Peru has progressed, but not enough

Photo: Alex E. Proimos
(CC/Flickr)

Peru has made progress towards the Millennium Development Goals, but not enough to reach all the goals or to guarantee their sustainability. This is the conclusion of the Peruvian Social Watch coalition in its evaluation of public policies and international commitments for the Social Watch Report 2013.

There has been considerable economic growth so far in the 21st century, but a lack of suitable follow-up and monitoring by the citizenry means that policies to combat poverty do not have the same dynamism and do not attack the roots of the problems, such as land ownership concentration in rural and urban areas and regressive taxation.

The progress that has been made includes reductions in malnutrition and in infant and maternal mortality, but these gains should have been greater given that the country’s budget has tripled in the last ten years. “Millions of poor households depend on State benefits, and although some social indicators have clearly improved, it is doubtful that these results can be maintained.”

According to an expert, Martha Milagros Varela Gómez, who is a member of the Peruvian Social Watch network and who wrote the national report, these short term economic gains have led to less conflict in the poorest sectors, and big business and landowners have become wealthier, but the Government has limited its social programme to assistance measures, it does not have an employment policy, and it lacks the will to tackle the most powerful economic groups.

Varela Gómez says “International reserves are growing steadily”, there is “a lot of money in circulation”, and “the banks, retail trade, credit and plastic money” are expanding, which “is feeding the addiction to consumption” among the poor, “while at the same time crime, drug traffic and the white slave trade are on the rise”. Today Peru is “the biggest cocaine producer in the world” and “casinos, informal mining and smuggling are lucrative businesses that are opening the way for a new middle class to emerge.”

This report points out there has been “sustained (economic) growth since 2000 with an annual average of 6%, and a steady statistical reduction in poverty” from 52% in 1990 to 27% in 2011. Moreover, there has been “a significant fall in chronic child malnutrition, which now stands at 19.5%, and a modest reduction in maternal mortality”. Millions of poor households depend on State benefits, and although certain indicators have clearly improved it is doubtful that these results can be maintained.

Other negative aspects are that “Peru is the second worst country in the region (after Brazil) as regards the incidence of tuberculosis,” and there is “abysmal” “ongoing and worsening” economic and social inequality between “poor and non-poor regions; between the coast, the mountains and the jungle; between the cities and rural areas; and between rich and poor neighbourhoods in the cities. Wealth is becoming more concentrated. According to the report, ethnic, racial and gender discrimination still persist, and there is a gulf between private clinics for the rich and hospitals for the poor, and between private schools and universities and public schools and universities.”

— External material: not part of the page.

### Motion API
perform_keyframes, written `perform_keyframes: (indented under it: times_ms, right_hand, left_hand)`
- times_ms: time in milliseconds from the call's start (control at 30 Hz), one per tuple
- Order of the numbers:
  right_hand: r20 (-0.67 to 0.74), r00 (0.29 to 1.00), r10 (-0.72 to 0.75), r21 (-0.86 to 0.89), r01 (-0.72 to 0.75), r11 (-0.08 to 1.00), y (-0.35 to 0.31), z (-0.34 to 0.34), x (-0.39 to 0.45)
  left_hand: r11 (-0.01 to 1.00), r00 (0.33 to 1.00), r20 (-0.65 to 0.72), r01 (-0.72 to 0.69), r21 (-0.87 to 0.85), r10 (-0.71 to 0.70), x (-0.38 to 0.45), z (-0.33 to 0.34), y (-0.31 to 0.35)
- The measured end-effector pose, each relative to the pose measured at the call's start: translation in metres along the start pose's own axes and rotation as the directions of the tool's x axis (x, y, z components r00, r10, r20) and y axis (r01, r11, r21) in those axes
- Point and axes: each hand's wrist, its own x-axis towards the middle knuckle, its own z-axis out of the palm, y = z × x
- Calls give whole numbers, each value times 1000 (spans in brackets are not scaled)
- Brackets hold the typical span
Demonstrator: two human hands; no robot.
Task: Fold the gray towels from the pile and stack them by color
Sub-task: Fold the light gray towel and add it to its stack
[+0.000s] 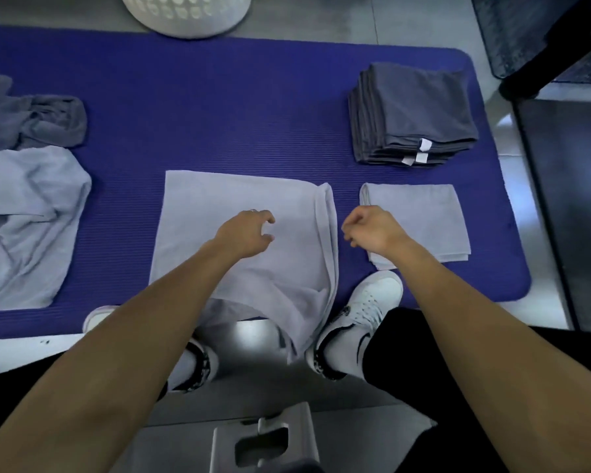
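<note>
- Head view, looking straight down: nearest me there's some gray plastic thing with a cutout (261, 442) on the floor, then my white sneakers, the right one (362, 315) with its toe up on the edge of the blue mat (219, 107).
- Both my bare forearms reach out over the mat.
- The light gray towel (219, 206) I'm working on is spread flat in the middle of the mat, right edge doubled over in a long fold, and its near end droops off the mat edge down between my feet.
- My left hand (244, 233) is over the middle of that towel, fingers loosely curled, not gripping anything, so that grip is pretty much relaxed.
- My right hand (369, 230) is just off the towel's folded right edge, fingers curled in, holding nothing as far as I can see.
- Just right of that hand, partly under my wrist, sits a folded light gray towel (423, 216).
- Behind it, a stack of folded dark gray towels (413, 114) with white tags showing.
- Off to the left is the unfolded pile (24, 199), light and dark gray mixed.
- Farthest away, a white laundry basket (185, 15) at the mat's far edge.
</note>
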Motion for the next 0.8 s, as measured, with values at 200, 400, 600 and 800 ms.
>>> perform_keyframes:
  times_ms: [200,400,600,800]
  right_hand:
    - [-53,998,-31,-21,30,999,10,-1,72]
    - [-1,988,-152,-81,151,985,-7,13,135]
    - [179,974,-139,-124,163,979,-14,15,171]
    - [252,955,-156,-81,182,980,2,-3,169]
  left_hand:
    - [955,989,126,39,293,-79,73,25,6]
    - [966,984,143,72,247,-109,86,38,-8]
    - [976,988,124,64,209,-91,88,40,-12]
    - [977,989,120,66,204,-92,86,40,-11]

Social Watch adds that “The success stories are thanks to an expansion in public health services and social welfare schemes, but the same cannot be said of education, where the precariousness of State schools is still a festering problem… The public sector budget, which stood at 10,000 million dollars in 2000, now exceeds 30,000 million… and new middle classes and business groups are emerging in the country.”

But the report states that “The big job, the effort to make this growth sustainable, has been abandoned… Environmental policies only exist in official documents, there are no employment policies and agriculture for producing food is ignored and is decaying. Politicians and governing groups have taken a pragmatic line and are incapable of tackling the privileges that the rich conservatives aggressively guard, and this is the biggest obstacle to genuine discussion about the basic situation as regards economic and social justice.”

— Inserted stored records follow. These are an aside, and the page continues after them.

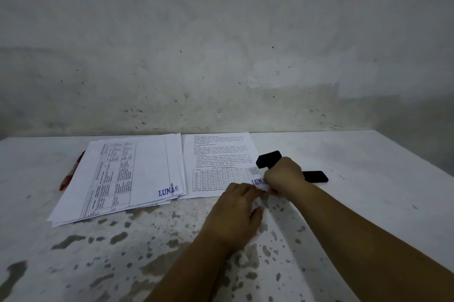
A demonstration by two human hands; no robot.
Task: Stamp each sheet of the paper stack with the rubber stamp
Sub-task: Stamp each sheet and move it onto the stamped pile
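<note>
On the right lies the paper stack (216, 154), its top sheet printed with text and a table. A blue "LUN" stamp mark (257, 181) shows near its lower right corner, partly hidden by my right hand (285, 175). That hand is curled into a fist over the corner, and the black rubber stamp (269, 159) sticks out of its far side. My left hand (239, 206) rests on the sheet's lower right corner, fingertips meeting the right hand there. A flat black ink pad (315, 176) lies just right of my right hand.
A fanned pile of stamped sheets (118, 179) lies on the left, with a blue "LUNAS" mark at its near right corner. A red object (71, 174) pokes out from under its left edge. The white table (122, 252) is blotched with dark stains, and a wall stands behind it.
</note>
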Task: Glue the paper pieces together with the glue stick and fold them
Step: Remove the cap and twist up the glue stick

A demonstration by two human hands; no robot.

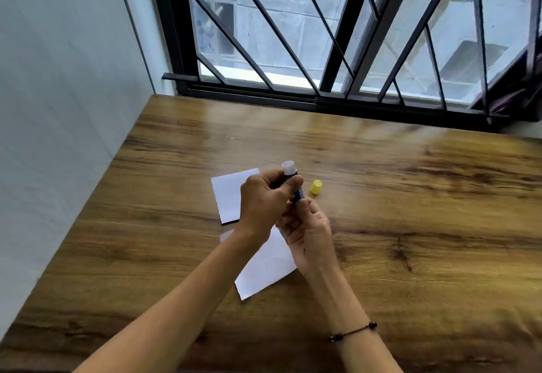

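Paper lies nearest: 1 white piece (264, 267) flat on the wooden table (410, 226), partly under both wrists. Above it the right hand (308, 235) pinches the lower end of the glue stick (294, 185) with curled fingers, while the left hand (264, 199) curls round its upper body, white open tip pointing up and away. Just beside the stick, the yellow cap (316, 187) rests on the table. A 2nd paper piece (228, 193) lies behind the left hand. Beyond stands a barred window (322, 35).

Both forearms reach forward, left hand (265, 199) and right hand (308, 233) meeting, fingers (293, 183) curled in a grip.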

Varela Gómez emphasizes that the challenges the country must tackle are to pursue “the fair distribution of rural and urban land (some new estates set up to produce bio-fuels exceed 50,000 hectares); a redistribution of income, which is currently concentrated in the hands of big enterprises and their executives; a tax reform based on implementing universal direct taxes and reducing indirect ones; and sustained support for the more than three million micro-enterprises, and, in general, to reorganize the country in line with environmental sustainability standards.”